Charles Dickens and the Victorian Serial Novel

Charles Dickens (1812-70) was a pioneer of the serial novel form during the nineteenth century. The publication of novels in weekly or monthly instalments, either sold on their own or included in periodicals, made literature more affordable and accessible to a growing body of readers. This format also generated unique compositional challenges for writers like Dickens, who often began composing and publishing instalments of a novel without a defined sense of its overall structure. His first two novels—The Posthumous Papers of the Pickwick Club (1836-37) and Oliver Twist (1837-39)—actually began as episodic sketches before they were reimagined into longer “novels” midway through their composition. As Dickens’s career progressed, he began to think more carefully about the larger coherence and structure of his novels as he wrote. In the Preface to Martin Chuzzlewit (1843-44), for example, Dickens claimed that he “endeavoured in the Progress of this Tale, to resist the temptation of the current Monthly Number, and to keep a steadier eye upon the general purpose and design.” Scholars generally consider his next novel, Dombey and Son (1846-48), to be the first that demonstrates the overall coherence and control that will increasingly define his more mature works. Dickens’s surviving “Working Notes” for novels show how he thought about how to introduce and orchestrate his characters. At the same time, the sheer size of the cast of characters in his novels—numbering up to 100—means that even at their most planned, Dickens managed his characters in unpredictable ways.


Applying Network Theory to the Serial Novel

Digital humanities scholars have been increasingly interested in analyzing literary texts using computational methods. These methods not only facilitate the analysis of large bodies of texts that cannot be “read” in the traditional manner, but also make visible linguistic and structure features of individual texts. Our project approaches novels as evolving information systems, and it is interested in understanding the properties of those systems with particular regard to the management of characters. The temporal dimension of the text is central to our analytical method, as we are interested in trying to isolate and treat quantitatively the development of character networks as they are created as novels unfold. Our work is grounded in the Transcendental Information Cascade (TIC) approach, which enables us to track how character networks are created and managed during the unfolding of the text. On the most basic level, our approach tracks where characters appear in the text and how that relates to the appearance of other characters. Our networks are different from traditional character networks in which each node in the network represents a character and the edges that connect nodes denote connections between characters (although our SATIS Tool Prototype also includes these traditional social networks). Instead, our dynamic networks map the unfolding of the text: each node represents a segment of the text (a 1000-word “slice”) and edges signify the shared information, in this instance the next appearance of a character within the text. See below for a description of how the dynamic networks are created and for an explanation of the various visualisations and features that you can explore using the SATIS Tool Prototype.

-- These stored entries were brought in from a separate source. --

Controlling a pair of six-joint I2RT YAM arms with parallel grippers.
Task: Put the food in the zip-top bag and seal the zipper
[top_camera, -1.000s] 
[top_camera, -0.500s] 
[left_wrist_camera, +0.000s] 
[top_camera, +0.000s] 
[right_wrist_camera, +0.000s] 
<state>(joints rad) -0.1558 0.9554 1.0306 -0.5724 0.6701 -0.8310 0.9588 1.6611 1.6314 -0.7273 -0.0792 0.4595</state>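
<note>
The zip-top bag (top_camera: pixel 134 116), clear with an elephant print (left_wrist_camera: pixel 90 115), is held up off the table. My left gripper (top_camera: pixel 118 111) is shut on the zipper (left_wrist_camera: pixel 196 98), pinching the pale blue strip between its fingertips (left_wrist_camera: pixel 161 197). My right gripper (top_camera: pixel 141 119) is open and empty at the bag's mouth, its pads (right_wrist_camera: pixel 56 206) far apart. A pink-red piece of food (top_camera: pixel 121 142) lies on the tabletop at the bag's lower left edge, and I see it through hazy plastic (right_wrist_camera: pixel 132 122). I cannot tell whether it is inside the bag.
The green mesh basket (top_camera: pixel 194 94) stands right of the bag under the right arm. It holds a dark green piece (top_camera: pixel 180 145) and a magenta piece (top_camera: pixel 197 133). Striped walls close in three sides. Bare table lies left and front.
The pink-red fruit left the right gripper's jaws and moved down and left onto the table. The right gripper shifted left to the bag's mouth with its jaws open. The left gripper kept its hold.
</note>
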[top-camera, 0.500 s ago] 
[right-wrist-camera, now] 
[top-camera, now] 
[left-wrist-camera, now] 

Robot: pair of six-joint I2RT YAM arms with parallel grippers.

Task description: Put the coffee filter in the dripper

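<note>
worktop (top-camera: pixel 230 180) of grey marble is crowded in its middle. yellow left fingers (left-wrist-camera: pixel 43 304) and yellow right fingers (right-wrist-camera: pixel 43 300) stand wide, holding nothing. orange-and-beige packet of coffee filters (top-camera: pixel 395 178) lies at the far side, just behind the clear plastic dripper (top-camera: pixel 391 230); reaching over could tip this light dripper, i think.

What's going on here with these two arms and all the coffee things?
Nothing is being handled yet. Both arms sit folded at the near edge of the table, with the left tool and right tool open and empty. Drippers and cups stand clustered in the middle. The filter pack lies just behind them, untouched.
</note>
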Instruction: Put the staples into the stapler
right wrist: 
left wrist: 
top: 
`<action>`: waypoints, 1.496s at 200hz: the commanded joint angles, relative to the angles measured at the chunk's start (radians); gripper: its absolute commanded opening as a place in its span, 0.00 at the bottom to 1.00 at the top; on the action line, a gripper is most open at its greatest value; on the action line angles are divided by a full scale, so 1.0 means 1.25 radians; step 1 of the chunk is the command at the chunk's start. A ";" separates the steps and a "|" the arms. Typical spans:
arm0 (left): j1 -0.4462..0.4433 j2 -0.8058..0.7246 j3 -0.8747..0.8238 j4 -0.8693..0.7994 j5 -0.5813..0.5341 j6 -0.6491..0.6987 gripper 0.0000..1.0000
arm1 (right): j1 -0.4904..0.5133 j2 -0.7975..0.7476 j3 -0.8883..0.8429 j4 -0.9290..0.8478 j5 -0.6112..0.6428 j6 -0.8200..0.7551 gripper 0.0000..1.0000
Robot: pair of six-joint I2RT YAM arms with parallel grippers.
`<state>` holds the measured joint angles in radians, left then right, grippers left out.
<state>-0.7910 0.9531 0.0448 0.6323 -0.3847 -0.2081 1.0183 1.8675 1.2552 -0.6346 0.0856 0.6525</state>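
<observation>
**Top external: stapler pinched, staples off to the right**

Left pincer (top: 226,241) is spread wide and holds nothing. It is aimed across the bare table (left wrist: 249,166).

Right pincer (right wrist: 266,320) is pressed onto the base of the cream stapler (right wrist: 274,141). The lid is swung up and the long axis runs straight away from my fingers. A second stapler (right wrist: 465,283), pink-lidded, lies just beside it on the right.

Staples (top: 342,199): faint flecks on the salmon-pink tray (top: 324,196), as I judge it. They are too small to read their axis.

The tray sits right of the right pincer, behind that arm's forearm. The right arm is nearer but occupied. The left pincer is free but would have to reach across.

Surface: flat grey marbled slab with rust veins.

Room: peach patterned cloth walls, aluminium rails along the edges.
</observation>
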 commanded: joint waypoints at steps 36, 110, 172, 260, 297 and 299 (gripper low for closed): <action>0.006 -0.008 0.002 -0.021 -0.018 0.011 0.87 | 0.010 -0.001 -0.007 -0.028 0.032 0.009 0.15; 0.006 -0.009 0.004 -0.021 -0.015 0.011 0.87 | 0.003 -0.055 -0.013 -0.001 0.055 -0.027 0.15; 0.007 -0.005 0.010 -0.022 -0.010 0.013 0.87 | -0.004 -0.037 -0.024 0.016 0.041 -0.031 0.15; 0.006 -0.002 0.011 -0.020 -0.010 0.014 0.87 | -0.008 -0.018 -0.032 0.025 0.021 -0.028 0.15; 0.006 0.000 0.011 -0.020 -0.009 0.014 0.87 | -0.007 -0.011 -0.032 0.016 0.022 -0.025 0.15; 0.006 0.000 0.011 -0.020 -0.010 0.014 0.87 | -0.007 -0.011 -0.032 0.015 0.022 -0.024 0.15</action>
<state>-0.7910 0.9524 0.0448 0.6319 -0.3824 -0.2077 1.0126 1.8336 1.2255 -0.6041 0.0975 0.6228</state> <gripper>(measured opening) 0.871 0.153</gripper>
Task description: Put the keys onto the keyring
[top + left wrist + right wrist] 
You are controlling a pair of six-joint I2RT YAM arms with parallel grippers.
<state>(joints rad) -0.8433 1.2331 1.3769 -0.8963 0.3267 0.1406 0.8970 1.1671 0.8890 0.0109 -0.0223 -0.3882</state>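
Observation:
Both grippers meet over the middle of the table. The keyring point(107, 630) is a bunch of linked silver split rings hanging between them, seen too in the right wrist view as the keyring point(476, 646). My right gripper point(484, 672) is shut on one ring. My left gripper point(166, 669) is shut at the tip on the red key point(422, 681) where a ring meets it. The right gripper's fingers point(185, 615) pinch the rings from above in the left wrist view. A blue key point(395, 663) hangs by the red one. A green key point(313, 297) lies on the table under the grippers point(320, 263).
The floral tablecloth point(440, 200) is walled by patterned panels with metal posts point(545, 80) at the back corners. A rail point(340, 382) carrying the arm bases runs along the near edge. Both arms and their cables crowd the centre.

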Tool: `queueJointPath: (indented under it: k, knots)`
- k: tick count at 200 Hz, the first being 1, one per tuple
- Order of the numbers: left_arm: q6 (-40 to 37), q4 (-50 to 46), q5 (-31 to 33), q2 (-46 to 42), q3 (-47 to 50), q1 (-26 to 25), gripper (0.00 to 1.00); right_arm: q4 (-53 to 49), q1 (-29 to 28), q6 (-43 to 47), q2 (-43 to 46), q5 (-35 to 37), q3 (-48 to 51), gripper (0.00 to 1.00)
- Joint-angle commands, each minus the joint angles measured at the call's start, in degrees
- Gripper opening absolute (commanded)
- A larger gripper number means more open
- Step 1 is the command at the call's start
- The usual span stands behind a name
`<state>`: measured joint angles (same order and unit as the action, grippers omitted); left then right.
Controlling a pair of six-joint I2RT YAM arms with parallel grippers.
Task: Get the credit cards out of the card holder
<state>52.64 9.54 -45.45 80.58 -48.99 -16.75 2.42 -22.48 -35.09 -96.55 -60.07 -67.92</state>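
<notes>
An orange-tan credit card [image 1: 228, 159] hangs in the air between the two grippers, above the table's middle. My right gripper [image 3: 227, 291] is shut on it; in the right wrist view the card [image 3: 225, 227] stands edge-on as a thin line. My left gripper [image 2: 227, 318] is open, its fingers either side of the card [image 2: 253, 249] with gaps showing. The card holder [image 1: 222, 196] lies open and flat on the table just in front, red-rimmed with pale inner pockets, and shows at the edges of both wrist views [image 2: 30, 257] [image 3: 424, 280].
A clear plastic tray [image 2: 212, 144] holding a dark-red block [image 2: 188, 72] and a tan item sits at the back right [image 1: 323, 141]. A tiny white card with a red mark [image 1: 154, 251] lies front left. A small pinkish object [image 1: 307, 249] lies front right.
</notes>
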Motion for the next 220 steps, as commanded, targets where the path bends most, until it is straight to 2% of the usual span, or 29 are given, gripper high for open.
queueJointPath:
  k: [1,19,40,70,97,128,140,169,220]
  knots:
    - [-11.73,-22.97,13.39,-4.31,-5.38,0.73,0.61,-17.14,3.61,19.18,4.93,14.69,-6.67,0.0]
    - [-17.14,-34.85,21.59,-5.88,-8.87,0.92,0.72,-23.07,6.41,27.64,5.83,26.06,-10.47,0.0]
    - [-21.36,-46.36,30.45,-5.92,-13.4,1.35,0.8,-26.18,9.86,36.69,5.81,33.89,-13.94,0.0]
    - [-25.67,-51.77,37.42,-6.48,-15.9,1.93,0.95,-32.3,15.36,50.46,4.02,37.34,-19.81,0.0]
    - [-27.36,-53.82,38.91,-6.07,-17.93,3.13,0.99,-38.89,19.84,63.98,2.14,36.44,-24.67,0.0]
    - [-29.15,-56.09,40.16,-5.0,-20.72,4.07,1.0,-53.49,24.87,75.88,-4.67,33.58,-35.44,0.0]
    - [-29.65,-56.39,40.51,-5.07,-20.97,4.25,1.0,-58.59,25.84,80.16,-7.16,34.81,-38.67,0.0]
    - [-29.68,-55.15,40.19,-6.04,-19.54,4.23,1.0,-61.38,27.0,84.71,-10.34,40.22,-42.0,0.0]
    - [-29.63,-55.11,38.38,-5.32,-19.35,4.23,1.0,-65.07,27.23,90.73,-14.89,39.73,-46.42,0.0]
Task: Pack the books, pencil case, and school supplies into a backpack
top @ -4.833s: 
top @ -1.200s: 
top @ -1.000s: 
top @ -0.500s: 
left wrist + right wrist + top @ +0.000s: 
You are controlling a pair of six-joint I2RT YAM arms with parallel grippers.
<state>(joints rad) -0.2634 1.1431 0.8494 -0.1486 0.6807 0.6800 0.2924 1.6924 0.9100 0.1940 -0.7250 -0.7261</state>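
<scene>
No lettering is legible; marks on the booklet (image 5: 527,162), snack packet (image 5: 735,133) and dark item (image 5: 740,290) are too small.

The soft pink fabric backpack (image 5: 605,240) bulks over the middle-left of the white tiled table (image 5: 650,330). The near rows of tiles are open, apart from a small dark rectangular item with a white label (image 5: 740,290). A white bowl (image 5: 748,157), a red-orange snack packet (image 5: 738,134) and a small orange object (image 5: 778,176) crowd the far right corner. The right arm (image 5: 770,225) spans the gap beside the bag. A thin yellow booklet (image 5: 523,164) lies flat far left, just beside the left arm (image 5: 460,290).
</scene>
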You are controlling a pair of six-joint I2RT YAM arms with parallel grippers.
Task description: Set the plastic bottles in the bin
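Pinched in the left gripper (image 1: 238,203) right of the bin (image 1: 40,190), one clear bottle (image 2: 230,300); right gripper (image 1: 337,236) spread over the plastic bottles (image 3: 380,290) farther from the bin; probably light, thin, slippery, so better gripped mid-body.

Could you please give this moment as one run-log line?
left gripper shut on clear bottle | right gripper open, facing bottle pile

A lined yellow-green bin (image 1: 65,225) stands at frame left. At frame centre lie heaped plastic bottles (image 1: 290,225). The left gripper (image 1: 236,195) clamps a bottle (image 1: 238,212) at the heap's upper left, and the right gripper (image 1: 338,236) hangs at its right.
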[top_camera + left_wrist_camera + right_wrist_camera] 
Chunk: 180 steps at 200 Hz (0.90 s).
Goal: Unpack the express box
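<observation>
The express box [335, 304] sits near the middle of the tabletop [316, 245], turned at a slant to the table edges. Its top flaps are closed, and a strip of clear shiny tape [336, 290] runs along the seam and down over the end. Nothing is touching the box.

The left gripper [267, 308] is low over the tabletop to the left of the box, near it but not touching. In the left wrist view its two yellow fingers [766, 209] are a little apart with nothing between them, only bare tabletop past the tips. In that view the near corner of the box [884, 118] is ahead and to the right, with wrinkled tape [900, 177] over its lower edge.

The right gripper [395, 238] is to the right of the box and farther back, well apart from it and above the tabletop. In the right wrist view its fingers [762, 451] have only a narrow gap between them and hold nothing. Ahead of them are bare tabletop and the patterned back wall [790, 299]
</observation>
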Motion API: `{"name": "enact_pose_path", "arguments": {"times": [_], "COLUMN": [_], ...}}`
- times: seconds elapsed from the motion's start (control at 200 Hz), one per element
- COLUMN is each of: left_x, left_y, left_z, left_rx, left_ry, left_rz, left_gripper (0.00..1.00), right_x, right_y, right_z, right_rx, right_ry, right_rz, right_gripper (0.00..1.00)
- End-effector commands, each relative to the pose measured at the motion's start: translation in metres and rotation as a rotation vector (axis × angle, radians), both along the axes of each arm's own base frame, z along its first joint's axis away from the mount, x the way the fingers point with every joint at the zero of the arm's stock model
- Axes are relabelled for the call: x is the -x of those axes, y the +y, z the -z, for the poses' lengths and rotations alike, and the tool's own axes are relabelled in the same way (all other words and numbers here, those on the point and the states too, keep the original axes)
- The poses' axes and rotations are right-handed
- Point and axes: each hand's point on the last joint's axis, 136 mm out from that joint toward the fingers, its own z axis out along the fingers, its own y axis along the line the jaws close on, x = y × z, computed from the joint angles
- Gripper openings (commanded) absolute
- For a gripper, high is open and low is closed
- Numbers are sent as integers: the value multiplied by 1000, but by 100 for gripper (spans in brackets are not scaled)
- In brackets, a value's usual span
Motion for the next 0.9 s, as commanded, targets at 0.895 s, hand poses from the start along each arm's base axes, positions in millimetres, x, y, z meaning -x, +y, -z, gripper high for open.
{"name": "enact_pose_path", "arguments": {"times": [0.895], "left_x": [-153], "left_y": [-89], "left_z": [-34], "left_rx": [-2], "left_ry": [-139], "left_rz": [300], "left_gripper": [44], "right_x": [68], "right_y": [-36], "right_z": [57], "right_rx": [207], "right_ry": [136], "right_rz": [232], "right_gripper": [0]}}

Creating the Dynamic Networks

The Dynamic Flow Networks in the SATIS Tool are created using two files: a file of the complete text of a novel and a “dictionary” of character names. The text is divided into “slices” of a given length—in this case, the default is 1000 words (though the end of a chapter will terminate a slice). Each node in the dynamic network represents one slice of the text (e.g., Node 1 represents the first 1000 words of the text, Node 2 represents words 1001-2000, and so on). Our algorithm scans the text of a slice and identifies which characters are present within that slice of text. Two nodes are linked if they contain consecutive appearances of a character. In the sample figure to the right, Nodes 1 and 2 are linked through the shared appearance of Abel Magwitch. Nodes 1 and 3 are linked through the shared appearance of Joe, Mrs. Joe, and Pip (and Nodes 3 and 4 are linked through the shared appearance of the same characters). Note that even though Pip appears in both Node 1 and Node 4, they are not linked because they are not consecutive appearances (i.e., he appears in Node 3 as well).


Using the SATIS Tool

The SATIS Tool Prototype offers a range of visualisations for you to explore the character networks of all fifteen of Dickens’s novels. The Dynamic Character Flow Network allows you to view how the text unfolds from beginning to end. You can pause the network at any point and explore nodes and edges. The node will reveal which characters appear in that node and edges will reveal the matched character(s) who link two nodes. Clicking on the Go to content button will open a new window in your browser where you will see the text from the novel in that slice. Once there, you can “jump” to other slices of text that are connected to that particular segment of text. The Static Character Flow Network shows the entire network and has the same features as the Dynamic Network.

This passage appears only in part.